__TASK DESCRIPTION__
Wherever a line of the listing holds the string "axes", copy that line.

__SUPPLIED DATA__
┌──
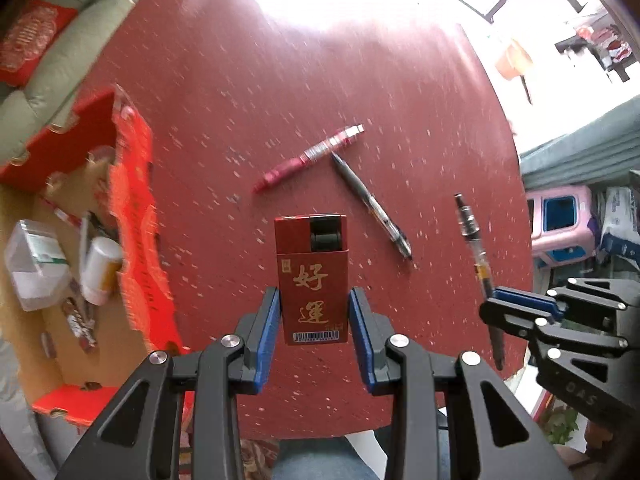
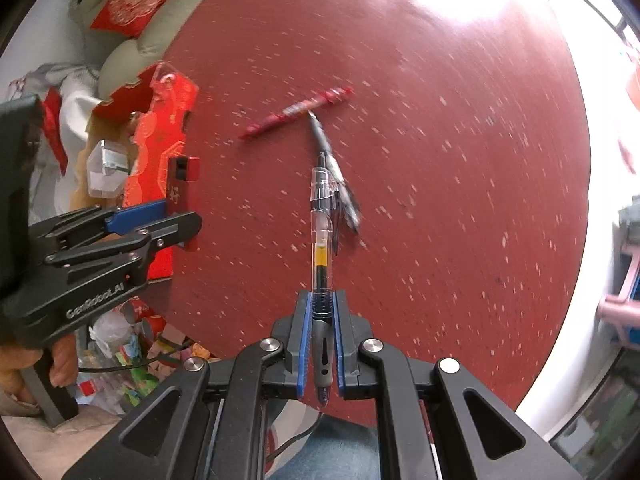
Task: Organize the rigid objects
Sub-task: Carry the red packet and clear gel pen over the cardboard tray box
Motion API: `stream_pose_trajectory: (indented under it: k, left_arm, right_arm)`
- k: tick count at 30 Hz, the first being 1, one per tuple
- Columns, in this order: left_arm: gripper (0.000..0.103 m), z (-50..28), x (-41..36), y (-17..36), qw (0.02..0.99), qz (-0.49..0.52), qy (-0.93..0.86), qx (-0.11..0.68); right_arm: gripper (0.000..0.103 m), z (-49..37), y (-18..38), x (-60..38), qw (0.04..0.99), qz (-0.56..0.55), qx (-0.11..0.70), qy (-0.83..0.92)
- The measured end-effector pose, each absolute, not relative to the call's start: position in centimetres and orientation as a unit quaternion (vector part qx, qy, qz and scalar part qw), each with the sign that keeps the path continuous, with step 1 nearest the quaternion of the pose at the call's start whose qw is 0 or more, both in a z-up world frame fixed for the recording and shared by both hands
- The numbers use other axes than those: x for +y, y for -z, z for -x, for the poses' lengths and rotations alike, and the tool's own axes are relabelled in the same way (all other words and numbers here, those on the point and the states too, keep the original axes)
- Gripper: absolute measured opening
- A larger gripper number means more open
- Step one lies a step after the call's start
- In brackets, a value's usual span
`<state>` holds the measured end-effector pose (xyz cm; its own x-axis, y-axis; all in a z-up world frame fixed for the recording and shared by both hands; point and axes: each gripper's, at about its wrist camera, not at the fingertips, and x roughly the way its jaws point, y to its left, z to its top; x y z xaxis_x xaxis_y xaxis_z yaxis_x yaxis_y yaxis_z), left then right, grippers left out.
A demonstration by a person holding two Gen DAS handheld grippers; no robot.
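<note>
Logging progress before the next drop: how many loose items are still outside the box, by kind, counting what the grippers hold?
Pens: 3 – clear pen in the right gripper, red pen and black pen on the table.
Red packs: 1 – pack in the left gripper.
Total: 4

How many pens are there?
3. A clear pen in the right tongs, and a red pen and a black pen touching on the table. The box may hide more.

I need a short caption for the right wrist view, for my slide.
Right gripper holds a clear pen above the red table; two pens remain.
</note>
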<state>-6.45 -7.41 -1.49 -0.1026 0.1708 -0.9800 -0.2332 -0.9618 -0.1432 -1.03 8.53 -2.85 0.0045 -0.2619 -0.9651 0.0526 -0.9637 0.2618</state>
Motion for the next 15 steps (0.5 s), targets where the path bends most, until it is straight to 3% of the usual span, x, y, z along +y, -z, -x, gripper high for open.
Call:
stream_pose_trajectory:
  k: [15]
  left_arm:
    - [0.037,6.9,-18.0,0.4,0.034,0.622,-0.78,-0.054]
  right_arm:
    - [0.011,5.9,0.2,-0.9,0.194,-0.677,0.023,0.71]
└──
__OUTPUT FOR THIS TASK__
- The numbers use other axes than those: x for +y, y for -z, z for -x, for the poses' lengths and rotations alike, and the tool's own axes are relabelled in the same way (all other words and numbers here, those on the point and the states too, keep the original axes)
`<state>` holds the measured end-effector pose (xyz cm; its own x-axis, y-axis; all in a z-up world frame fixed for the recording and shared by both hands; point and axes: each gripper's, at about its wrist camera, not at the fingertips, and x roughly the way its jaws point, y to its left, z to its top; x y z xaxis_x xaxis_y xaxis_z yaxis_x yaxis_y yaxis_z), left then right, grippers left out.

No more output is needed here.